Once upon a time, I fell in love with this city. I fell in love with a girl, simultaneously, and for a long time I think I confused the two. I thought of this city as hers -- or ours -- in a lot of ways. When we broke up, I grieved that attachment. But part of the challenge (and the delight) of the last few months has been my own process of rediscovery. I'm finding that fried plantains are just as good without her. The streets shine just as much in the wake of an afternoon rainstorm. The Pontchartrain still calls to me when I'm feeling lost and lonely. I love a beer at three in the morning -- maybe even more so than I did before -- on the porch surrounded by friends.
I have a nasty tendency to nest and hole up at home when I'm in relationships.
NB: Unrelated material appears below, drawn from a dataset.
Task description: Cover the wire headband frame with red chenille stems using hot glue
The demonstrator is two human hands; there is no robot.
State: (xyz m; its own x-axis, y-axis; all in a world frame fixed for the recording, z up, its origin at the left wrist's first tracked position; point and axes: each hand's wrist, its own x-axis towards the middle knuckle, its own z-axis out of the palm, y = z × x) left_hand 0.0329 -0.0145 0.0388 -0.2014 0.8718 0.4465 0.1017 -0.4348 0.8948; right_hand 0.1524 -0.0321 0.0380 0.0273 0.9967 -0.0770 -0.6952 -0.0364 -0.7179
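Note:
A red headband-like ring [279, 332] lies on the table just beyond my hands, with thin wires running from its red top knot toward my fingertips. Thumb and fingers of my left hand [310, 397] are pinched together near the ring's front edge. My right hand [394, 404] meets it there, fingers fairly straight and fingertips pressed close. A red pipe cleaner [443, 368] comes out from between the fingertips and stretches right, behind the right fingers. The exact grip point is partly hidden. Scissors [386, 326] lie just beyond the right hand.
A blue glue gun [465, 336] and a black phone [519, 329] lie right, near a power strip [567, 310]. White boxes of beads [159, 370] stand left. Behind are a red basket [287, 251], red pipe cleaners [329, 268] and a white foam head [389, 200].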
Partially, that's because I keep so busy -- always going with work and school and volunteer projects and queer events and... -- that when I get a free moment, I want to spend it with whomever I'm dating. When I'm single, my priorities change, and I redirect that energy toward a social life. I look outward, instead of inward. I've met so many amazing people in NOLA because I'm taking chances, spending time building relationships, and connecting into the people that have become a transient, local family to me. I've had several people ask if I'm "dating" -- but the truth is, I don't want to. I don't want a partner. I don't want to pour energy into looking for one. I want to wander, dance in the streets, and enjoy what it means to wake up alone. I want to touch on each museum, each festival. I want to try all the foods (!) and I want to paint in the park. I want to dance on the bar and drink in alleyways. As a friend (or her mother) says, "being alone doesn't mean being lonely." It just means... being.